* [PROBLEM DETAILS] Do any lines in the data below contain "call"? If so, copy every one of them.

[Entries taken from a collection]
· · · · · · ·

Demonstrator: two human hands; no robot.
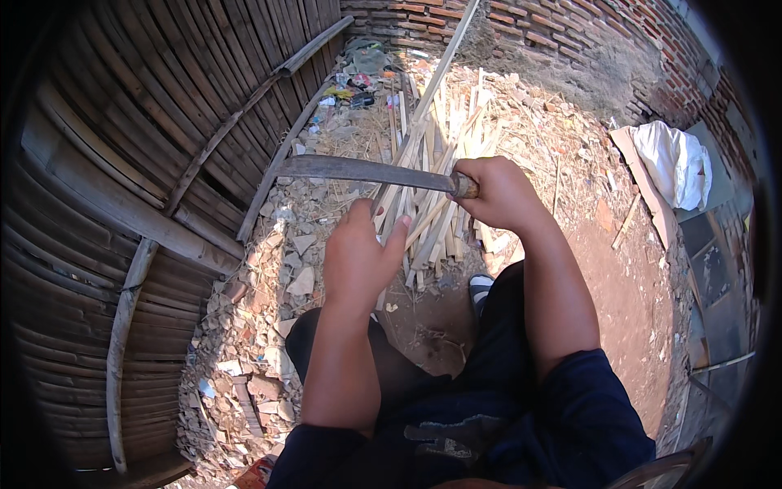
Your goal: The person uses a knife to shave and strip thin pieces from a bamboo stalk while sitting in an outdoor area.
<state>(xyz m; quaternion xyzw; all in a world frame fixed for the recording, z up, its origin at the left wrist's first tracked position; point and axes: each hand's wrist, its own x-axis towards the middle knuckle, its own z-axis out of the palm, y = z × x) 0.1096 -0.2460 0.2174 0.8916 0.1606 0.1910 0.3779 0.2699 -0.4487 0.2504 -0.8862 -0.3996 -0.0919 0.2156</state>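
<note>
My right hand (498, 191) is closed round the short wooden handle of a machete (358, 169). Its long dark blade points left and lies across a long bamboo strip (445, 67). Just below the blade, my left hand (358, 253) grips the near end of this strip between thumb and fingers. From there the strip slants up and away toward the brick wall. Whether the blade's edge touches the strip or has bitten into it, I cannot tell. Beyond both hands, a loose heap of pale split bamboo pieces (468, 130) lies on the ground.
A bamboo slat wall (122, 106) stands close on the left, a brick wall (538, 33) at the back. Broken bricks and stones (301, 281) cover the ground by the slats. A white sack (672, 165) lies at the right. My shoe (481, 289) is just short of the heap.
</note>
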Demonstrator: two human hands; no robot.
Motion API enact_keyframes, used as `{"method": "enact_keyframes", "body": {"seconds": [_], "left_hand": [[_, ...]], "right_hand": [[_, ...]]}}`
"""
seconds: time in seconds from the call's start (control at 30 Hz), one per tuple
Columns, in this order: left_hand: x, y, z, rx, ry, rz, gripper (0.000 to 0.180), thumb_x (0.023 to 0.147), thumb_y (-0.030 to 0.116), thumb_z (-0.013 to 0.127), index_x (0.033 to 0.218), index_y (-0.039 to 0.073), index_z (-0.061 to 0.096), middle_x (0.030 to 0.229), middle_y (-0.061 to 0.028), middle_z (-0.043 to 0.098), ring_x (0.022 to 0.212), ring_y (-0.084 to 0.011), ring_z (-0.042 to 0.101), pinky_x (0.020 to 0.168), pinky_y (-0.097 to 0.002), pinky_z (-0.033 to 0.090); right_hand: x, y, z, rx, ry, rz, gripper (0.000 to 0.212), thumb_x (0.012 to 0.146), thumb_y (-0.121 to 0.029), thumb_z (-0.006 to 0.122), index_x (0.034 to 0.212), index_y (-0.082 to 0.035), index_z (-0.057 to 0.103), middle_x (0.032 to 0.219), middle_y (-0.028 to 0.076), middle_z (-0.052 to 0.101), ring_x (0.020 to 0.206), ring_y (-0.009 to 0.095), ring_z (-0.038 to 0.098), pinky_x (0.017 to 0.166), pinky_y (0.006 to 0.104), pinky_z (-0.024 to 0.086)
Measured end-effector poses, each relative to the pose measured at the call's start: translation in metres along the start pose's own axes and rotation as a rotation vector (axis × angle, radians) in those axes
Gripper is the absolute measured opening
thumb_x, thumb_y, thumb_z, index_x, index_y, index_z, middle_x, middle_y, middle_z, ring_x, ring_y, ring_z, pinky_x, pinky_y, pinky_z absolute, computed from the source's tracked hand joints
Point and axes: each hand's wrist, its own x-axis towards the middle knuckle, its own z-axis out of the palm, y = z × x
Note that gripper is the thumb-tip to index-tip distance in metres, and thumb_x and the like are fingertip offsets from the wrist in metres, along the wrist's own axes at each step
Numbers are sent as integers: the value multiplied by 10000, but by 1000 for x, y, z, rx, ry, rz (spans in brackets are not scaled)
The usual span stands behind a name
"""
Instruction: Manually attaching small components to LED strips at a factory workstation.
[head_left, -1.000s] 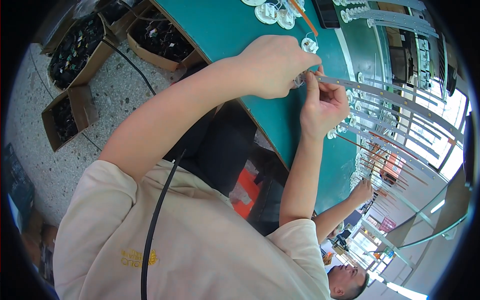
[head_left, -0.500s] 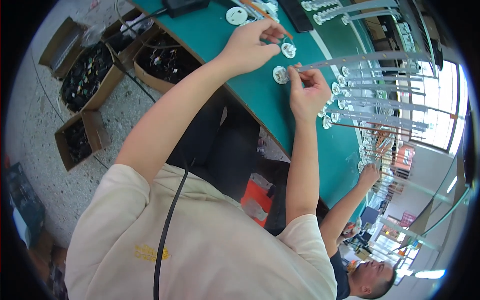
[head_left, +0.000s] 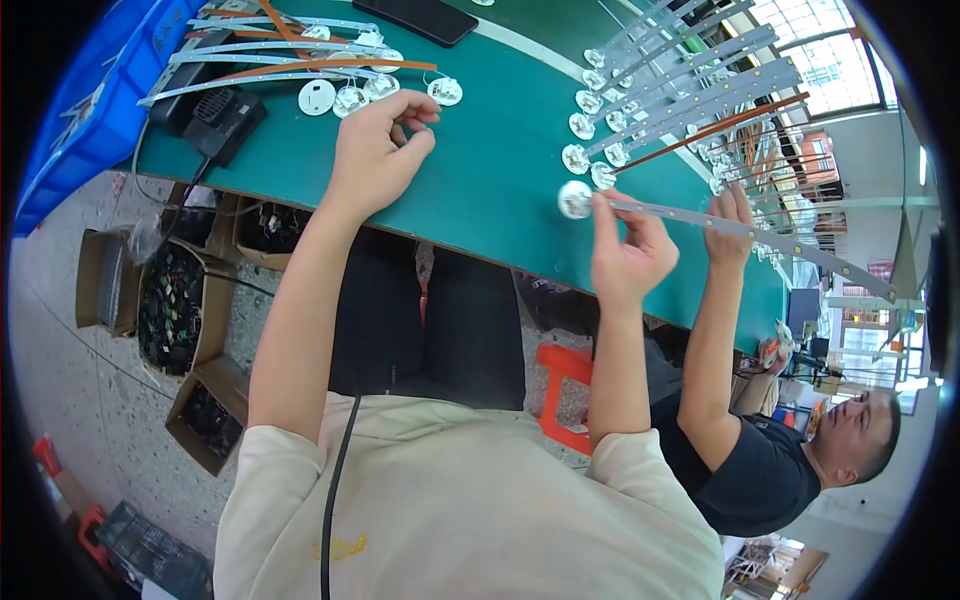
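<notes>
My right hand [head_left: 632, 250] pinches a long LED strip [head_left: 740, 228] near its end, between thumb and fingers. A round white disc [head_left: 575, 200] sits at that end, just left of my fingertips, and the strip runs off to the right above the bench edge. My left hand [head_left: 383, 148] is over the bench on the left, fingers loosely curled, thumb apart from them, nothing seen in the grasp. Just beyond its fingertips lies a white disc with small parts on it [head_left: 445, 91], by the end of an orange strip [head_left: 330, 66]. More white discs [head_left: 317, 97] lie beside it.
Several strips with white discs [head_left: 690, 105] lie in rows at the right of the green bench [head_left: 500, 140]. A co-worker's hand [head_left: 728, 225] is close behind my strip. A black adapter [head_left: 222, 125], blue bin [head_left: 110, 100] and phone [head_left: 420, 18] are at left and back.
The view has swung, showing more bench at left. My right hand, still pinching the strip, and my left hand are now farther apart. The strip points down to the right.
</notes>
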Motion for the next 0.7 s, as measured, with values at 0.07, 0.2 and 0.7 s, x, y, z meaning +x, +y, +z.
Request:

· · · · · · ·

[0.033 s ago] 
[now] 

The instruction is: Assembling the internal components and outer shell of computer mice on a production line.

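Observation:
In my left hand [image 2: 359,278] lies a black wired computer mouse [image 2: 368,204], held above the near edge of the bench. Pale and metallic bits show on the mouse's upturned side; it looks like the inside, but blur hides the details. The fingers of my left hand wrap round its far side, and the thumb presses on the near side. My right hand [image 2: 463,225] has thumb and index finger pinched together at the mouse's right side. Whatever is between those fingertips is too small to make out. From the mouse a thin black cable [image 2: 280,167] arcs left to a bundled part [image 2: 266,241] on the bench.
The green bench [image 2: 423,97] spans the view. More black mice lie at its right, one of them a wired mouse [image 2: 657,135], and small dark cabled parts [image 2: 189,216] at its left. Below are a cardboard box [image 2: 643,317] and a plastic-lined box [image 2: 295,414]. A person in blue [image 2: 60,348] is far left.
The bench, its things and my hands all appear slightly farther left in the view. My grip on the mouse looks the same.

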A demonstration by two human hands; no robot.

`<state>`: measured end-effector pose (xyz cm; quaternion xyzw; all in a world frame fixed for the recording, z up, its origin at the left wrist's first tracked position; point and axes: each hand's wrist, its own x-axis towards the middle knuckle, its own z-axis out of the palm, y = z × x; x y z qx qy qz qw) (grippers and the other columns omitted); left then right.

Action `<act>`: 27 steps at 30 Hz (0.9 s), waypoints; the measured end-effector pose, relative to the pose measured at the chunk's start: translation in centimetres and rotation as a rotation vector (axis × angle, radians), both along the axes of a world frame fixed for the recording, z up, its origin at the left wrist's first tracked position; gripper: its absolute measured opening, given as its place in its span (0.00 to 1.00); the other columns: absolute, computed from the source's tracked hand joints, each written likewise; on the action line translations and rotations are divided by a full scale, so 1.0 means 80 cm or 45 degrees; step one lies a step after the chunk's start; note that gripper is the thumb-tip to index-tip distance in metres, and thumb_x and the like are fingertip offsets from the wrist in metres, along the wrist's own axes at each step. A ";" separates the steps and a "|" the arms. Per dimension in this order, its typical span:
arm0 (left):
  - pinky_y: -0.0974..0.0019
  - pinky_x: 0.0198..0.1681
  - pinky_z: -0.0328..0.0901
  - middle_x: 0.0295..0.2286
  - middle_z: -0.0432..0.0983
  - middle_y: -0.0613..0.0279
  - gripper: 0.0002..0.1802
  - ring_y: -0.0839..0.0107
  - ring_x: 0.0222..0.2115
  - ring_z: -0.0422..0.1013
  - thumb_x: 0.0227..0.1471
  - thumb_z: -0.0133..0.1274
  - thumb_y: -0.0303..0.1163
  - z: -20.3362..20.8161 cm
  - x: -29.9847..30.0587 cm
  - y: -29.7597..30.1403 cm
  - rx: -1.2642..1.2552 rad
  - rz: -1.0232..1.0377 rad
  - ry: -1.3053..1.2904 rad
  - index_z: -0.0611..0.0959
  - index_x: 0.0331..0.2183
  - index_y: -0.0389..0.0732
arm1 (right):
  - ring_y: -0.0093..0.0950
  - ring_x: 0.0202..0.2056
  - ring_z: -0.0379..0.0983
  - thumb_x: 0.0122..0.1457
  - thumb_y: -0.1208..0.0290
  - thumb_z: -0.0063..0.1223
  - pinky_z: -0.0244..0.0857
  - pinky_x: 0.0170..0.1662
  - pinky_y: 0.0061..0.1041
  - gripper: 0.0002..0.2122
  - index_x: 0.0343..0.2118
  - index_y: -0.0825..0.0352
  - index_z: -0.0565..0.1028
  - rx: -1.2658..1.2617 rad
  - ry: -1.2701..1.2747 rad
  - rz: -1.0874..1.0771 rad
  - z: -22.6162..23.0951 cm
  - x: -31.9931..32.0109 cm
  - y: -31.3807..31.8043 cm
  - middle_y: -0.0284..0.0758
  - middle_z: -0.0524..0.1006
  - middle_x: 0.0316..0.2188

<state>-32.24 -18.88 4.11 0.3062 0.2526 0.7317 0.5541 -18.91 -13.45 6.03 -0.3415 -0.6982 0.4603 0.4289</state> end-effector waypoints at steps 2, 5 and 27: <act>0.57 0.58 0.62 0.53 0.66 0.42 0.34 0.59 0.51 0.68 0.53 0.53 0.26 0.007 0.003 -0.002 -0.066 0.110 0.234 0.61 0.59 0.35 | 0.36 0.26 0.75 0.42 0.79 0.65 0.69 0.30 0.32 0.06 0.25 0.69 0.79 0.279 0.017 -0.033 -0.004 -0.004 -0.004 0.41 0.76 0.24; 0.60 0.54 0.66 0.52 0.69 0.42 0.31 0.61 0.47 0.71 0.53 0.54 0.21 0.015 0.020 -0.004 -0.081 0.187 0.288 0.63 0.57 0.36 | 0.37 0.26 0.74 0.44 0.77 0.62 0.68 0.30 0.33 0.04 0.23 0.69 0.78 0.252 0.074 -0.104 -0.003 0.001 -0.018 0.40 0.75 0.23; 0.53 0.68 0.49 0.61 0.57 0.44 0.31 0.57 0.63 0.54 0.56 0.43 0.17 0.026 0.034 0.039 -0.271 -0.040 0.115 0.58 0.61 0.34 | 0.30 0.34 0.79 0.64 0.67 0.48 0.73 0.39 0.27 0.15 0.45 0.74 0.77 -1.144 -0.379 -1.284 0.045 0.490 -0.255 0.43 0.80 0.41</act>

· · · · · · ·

* [PROBLEM SOLUTION]
seconds: time in seconds from the call's start (control at 30 Hz), one per tuple
Measured end-effector poses, each relative to the pose measured at the call's start: translation in metres along the start pose's own axes and rotation as a rotation vector (axis × angle, radians) in those axes

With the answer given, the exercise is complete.